Nicotinamide/nicotinic acid complexes with centered Co metal (called Co-complexes) were synthesized by chemically reactions and characterized by thermogravimetric analysis (TGA), UV–Vis spectrometer and atomic force microscopy (AFM) techniques. While the composition of the Co-complexes was confirmed by TGA, the compatibilities of the Co-complexes for optoelectronic devices were revealed by UV–Vis spectrometer and AFM techniques. The Co-complexes were dissolved in water for various weight amounts of 0.5 mg, 1.0 mg, 2.0 mg and 3.0 mg, and solutions were coated onto Si wafer pieces to obtain Co-complex interlayered film in the Al/p-Si metal semiconductor devices. I–V and I–t measurements were performed to investigate photodiode and photodetector behaviors of the Al/Co-complex/p-Si devices for various light power illumination intensities. The result revealed that Al/Co-complex/p-Si devices can be used for optoelectronic applications.

Introduction

The complex compounds with transition metals attract attention due to their good properties for industrial applications in nanotechnology, sensor applications, magnets, optoelectronic materials, energy transmission and storage, gas storage, separation and catalysis [1,2,3,4,5]. Molecules are designed as donor ligands, usually over N or O atoms, forming a two-dimensional or three-dimensional mesh structure. These ligands are also positioned as bridges between metal centers for supporting the polymeric nature of the structures. In these structures, ligands such as salicylates, dicarboxylate succinate, maleate, terephthalate, polycarboxylate, coumarylate, 1,3,5-benzeneticarboxylate, 1,2,4,5-benzenetetracarboxylate, benzene-1,3,5-tricarboxylate, diphenate, etc., are frequently used as binders [6,7,8,9,10,11,12]. Such coordination compounds are also called metal–organic frameworks. Studies on metal–organic frameworks (MOFs) structures (syntheses, characterizations and applications) have increased with significant momentum in recent years [13,14,15]. Due to their large surface areas and porosity, they can find many usage areas, especially gas adsorption, separation and catalysis. Surface areas and pores can be easily changed by changing the organic binder [16,17,18,19,20,21]. The structural and chemical properties of coordination compounds containing various ligands may also change by that way [22,23,24,25,26].

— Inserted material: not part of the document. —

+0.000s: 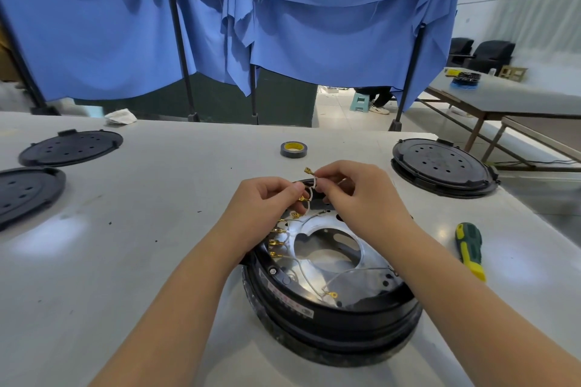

Metal–semiconductor (MS) devices have great importance for electronic devices owing to their metallic and ohmic behaviors, and thus, they can be employed in diodes, transistors, capacitors, etc. [27,28,29]. The interlayer materials are so important for increasing effectiveness of MS devices because they can passivate dangling bonds, increase electron mobility after illumination, change barrier height between metal and semiconductor and decrease leakage current throughout MS devices [30]. The metal-complex structures can also be employed for MS devices as interfacial layer to improve electrical behaviors.

In this paper, we the synthesized and characterized the complex compound with Co metals which were structurally derivative of each other, but obtained by the coordination of ligands: one of was coordination over the pyridine nitrogen (nicotinmaide), and the other was over the carboxylate oxygen (nicotinic acid) to the Co(II) metal cation. The structural, optical and morphological properties of the Co-complex structures were investigated to illuminate compatibility for Schottky type photodiodes by various instruments for various complex amounts. The Al/Co-Complex/p-Si devices with various molarity were characterized by I–V measurements under various light power intensities.

Experimental details

Synthesis

Nicotinic acid (C₆H₅NO₂), nicotinamide (C₆H₅N₂O), natrium bicarbonate (NaHCO₃), cobalt acetate tetra hydrate (Co(CH₃COO)₂.4H₂O) were purchased from the Sigma-Aldrich company and used in the synthesis of the complexes without further purification.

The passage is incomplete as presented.